# K-Nearest Neighbours Wine Quality Classifier
Group K: 
Shehab Hassani 06071687


## Table of Contents

1. [Imports](#1-imports)
2. [Load Data](#2-load-data)
3. [Create Binary Target](#3-create-binary-target)
4. [Data Splitting Function](#4-data-splitting-function)
5. [Z-Score Normalization Function](#5-z-score-normalization-function)
6. [Train and Evaluate k-NN Function](#6-train-and-evaluate-k-nn-function)
7. [Test Evaluation Function](#7-test-evaluation-function)
8. [Validation Curve Plotting Function](#8-validation-curve-plotting-function)
9. [Experiment 1: Original Split (900/300/400)](#9-experiment-1-original-split-900300400)
10. [Experiment 2: New Split (400/400/800)](#10-experiment-2-new-split-400400800)
11. [Results Comparison](#11-results-comparison)

## 1. Imports

In [3]:
import numpy as np
import pandas as pd
import plotly.graph_objects as go
from sklearn.neighbors import KNeighborsClassifier
from sklearn.metrics import accuracy_score, classification_report, confusion_matrix

## 2. Load Data

In [4]:
filepath = 'sparklingwine.csv'
df = pd.read_csv(filepath, index_col=0)

print(f"Data loaded successfully. Shape: {df.shape}")
print(f"Columns: {list(df.columns)}")

Data loaded successfully.
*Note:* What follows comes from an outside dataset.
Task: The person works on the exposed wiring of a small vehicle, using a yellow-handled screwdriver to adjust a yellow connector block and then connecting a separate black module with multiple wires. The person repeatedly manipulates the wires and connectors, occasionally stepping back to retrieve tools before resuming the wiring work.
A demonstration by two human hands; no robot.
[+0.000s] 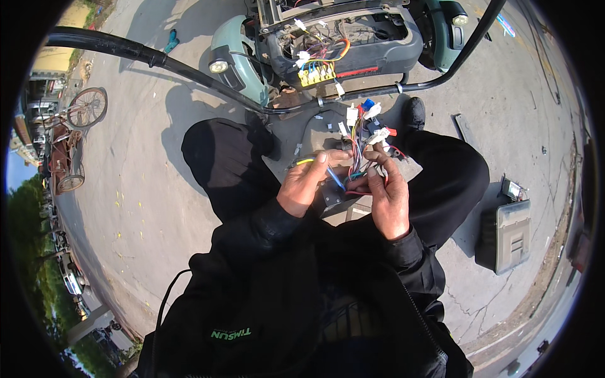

Shape: (1600, 12)
Columns: ['fixed acidity', 'volatile acidity', 'citric acid', 'residual sugar', 'chlorides', 'free sulfur dioxide', 'total sulfur dioxide', 'density', 'pH', 'sulphates', 'alcohol', 'quality']


## 3. Create Binary Target

In [5]:
threshold = 6
df['good_wine'] = (df['quality'] >= threshold).astype(int)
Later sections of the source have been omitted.